La maldad, ahora lo sé, es más pura en una mujer que en un hombre. Por cuatro meses fui gatillero de Sofía, la gran maestra estratega. Hacíamos buen equipo, ella me regresó la fe en mi nación y yo le preparaba mokaccinos exquisitos. A diferencia de la mayoría del personal con que había trabajado, Sofía jamás perdió el objetivo de esta contienda. Matábamos a diestra y siniestra, ¡y no sólo a los oficinistas! De alguna manera, ella logró decodificar patrones alterados para identificar a los gatilleros adversarios. En tres meses habíamos acabado prácticamente con esta guerra de seis años, nuestros contrincantes estaban a un paso de firmar el armisticio… Fue entonces cuando comenzamos a matar estrategas.
Yo no quería hacerlo, lo juro, pero sólo era un simple gatillero, no estaba en posición para oponerme ni para desobedecer las órdenes directas de una estratega como Sofía. Además, su argumento me pareció bastante razonable: matar gatilleros no basta, puesto que siempre contratarán más y más; al final, un gatillero sólo es la mano, hay que ir al verdadero problema: la mente detrás de la mano, es decir, las estrategas. También matamos generales, políticos, negociadores, gente a quien no se debe matar a mitad de las hostilidades, pero ella insistía en ir cada vez más allá, decía que matar ciudadanos no serviría de nada. Y a pesar de ello, pasamos dos días matando niños, luego fueron bebés recién nacidos.

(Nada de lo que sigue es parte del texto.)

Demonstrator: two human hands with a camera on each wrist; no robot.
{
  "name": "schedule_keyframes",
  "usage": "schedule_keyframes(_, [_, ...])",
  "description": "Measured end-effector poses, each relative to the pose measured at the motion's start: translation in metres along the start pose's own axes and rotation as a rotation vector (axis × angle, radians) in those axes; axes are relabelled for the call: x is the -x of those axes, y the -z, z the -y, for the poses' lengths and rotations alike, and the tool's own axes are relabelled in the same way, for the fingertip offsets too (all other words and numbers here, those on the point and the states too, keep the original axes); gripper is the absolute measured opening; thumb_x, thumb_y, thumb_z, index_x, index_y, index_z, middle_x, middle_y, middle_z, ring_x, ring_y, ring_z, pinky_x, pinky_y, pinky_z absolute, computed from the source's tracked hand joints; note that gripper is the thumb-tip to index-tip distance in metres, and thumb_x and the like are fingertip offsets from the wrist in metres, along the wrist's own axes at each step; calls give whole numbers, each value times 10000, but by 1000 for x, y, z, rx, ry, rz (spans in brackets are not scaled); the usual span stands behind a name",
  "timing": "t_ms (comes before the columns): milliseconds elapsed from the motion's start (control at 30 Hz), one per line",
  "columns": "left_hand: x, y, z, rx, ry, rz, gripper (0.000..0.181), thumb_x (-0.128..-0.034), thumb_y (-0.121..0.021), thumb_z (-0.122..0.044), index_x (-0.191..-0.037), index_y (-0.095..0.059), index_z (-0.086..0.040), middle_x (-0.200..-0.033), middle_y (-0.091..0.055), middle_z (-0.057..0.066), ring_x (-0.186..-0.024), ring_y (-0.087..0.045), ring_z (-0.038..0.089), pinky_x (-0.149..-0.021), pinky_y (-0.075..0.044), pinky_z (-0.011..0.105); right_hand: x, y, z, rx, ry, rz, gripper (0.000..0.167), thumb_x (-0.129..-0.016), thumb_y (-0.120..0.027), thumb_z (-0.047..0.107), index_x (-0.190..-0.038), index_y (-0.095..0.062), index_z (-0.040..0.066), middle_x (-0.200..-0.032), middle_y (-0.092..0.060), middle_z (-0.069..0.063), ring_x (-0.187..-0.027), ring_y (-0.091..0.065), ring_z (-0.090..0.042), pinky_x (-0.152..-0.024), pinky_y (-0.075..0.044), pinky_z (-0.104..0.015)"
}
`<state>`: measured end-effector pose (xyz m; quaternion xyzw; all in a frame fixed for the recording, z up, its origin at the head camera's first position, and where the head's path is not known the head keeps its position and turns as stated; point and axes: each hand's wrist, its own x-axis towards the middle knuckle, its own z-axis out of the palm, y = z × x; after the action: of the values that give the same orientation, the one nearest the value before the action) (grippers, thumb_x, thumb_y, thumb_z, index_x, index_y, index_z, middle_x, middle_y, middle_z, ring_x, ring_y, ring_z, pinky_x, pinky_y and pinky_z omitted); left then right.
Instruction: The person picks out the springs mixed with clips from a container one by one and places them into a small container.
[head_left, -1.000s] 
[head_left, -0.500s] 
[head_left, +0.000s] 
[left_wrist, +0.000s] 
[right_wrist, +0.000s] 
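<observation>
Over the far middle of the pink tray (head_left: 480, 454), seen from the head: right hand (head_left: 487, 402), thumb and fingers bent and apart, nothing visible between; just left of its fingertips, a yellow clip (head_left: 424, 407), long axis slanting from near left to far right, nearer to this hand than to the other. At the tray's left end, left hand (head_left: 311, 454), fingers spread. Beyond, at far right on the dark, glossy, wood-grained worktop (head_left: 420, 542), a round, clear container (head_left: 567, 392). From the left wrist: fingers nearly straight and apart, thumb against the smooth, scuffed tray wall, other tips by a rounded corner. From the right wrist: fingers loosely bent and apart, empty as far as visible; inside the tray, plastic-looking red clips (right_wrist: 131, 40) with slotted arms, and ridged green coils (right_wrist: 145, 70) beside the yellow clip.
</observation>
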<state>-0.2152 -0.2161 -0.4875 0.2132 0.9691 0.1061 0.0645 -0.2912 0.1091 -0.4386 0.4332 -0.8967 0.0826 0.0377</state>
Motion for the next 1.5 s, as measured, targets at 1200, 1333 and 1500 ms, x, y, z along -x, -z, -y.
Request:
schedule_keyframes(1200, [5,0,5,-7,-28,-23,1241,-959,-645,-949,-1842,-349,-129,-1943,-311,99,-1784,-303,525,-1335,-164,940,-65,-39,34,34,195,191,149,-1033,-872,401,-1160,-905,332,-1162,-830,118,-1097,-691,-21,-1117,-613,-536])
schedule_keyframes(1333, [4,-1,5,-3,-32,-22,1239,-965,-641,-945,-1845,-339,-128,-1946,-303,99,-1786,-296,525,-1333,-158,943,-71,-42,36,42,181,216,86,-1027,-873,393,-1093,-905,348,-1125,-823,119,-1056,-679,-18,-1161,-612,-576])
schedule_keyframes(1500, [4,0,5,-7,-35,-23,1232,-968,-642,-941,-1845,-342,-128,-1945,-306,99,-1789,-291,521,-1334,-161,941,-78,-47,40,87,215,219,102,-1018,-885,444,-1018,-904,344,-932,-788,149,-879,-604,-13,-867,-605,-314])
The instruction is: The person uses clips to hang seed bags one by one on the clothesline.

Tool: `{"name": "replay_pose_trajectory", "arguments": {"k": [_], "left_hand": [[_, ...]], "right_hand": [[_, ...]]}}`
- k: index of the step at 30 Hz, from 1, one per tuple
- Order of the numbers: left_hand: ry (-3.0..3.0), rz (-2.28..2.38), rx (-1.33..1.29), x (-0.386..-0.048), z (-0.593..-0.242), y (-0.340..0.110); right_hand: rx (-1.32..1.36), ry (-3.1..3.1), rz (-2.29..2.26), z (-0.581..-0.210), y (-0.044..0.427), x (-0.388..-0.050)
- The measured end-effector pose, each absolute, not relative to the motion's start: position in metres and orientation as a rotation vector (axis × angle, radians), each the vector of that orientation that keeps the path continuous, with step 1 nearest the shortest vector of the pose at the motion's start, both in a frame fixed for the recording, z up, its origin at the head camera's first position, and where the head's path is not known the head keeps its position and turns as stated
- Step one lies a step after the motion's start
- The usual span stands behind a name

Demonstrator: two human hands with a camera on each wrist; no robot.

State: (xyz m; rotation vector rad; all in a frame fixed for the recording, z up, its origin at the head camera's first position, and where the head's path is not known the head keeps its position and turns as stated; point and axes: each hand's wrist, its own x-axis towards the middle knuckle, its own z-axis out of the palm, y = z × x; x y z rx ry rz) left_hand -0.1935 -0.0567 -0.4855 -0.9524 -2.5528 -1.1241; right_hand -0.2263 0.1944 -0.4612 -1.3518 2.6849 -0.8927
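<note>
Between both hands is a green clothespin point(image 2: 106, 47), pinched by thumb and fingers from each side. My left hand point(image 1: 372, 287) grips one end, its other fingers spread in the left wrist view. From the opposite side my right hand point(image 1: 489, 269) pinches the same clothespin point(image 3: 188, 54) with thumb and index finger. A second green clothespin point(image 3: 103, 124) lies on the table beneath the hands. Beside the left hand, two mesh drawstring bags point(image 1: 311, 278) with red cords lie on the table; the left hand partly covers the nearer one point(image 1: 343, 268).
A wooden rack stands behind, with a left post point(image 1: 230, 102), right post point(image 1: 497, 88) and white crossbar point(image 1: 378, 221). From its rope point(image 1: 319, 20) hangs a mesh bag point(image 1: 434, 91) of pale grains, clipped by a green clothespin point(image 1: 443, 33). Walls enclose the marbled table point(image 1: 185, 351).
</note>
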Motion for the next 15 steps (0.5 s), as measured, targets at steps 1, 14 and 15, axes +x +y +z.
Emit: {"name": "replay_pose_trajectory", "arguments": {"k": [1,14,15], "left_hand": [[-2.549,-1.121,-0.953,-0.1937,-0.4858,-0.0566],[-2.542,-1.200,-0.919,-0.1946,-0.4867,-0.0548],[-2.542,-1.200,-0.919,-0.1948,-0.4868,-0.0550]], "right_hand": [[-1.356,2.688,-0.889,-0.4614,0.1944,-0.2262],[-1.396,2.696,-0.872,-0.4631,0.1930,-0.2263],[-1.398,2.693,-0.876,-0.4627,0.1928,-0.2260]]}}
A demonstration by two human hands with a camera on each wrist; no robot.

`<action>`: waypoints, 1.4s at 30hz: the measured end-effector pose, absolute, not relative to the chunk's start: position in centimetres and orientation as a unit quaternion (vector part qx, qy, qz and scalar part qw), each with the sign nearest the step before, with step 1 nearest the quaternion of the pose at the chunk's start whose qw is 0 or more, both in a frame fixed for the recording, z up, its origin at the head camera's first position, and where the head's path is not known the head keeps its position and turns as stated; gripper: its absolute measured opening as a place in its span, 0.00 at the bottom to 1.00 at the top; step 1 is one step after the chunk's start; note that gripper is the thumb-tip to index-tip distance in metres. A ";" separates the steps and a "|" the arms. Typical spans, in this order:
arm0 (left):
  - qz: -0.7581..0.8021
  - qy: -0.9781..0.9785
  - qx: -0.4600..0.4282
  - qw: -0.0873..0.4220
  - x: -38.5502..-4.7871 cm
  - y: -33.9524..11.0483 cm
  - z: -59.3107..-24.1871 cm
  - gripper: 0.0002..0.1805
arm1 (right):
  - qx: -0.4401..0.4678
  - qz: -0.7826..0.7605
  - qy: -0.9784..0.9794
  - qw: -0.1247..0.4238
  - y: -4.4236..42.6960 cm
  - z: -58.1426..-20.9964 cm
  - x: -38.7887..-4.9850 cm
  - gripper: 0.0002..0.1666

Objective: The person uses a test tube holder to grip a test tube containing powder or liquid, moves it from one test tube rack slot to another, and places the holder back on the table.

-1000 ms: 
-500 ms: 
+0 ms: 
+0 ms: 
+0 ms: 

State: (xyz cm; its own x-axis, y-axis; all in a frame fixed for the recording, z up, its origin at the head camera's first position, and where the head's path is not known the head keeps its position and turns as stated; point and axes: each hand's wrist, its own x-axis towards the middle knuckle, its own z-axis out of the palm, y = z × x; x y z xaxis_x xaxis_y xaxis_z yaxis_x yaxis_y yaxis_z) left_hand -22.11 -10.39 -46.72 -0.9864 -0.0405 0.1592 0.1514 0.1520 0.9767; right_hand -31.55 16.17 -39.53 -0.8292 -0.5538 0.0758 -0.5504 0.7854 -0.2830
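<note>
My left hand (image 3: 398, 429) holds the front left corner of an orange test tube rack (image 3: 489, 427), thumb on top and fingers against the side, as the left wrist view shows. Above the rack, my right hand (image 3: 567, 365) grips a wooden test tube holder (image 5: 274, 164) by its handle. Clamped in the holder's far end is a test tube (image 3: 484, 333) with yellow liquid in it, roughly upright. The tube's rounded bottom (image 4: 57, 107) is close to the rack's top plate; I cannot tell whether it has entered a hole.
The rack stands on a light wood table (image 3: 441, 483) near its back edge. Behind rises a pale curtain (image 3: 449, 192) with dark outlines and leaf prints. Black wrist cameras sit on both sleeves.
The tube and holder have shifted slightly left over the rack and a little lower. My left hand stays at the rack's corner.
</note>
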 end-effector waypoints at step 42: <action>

Dejó lo peor para el final: convirtió la computadora del frente en una especie de incubadora biológica. Ya no matábamos niños, de hecho en los últimos días ya no matamos a nadie, ella dijo que ya no era necesario matar, que había encontrado la forma de ganar la guerra sin tener que quitar una sola vida más, y ¡claro que la apoyé, todo cuanto habíamos hecho hasta entonces había funcionado! Además, aunque yo sólo era el gatillero, las muertes se van acumulando en la consciencia de uno y yo ya no quería seguir coleccionando muertos. Pero muy pronto supe que esto era incluso peor que asesinar: primero, provocamos diástasis, abortos, y no sé cuántas cosas más a todas las mujeres embarazadas; y después, dejamos estéril a todo el mundo.
Sofía me dijo que la guerra era un ente abstracto ―como la maldad― y que la única forma de acabar con ella era acabando con quien la produce. Ahora somos la única nación que podrá tener hijos, puesto que atacamos incluso a nuestros aliados y también a todas las naciones que no entraron a la contienda, porque cuando vieran lo que podemos hacer, me explicó, tanto aliados como enemigos arremeterían contra nosotros, así que debíamos neutralizarlos indistintamente.
El mundo no verá más hijos que los nuestros. Dentro de ciento cincuenta años, no habrá más cultura que la nuestra, no habrá más bandera que la nuestra; es como aniquilar a todo ser humano sobre la Tierra y no tener el suficiente valor para suicidarse. ¿Puedes imaginarlo? Es como decirte que, en adelante, sólo tú podrás tener hijos y nadie más, que estamos dejando el futuro de la humanidad en tus manos. ¿No es ésa la mayor maldad concebible?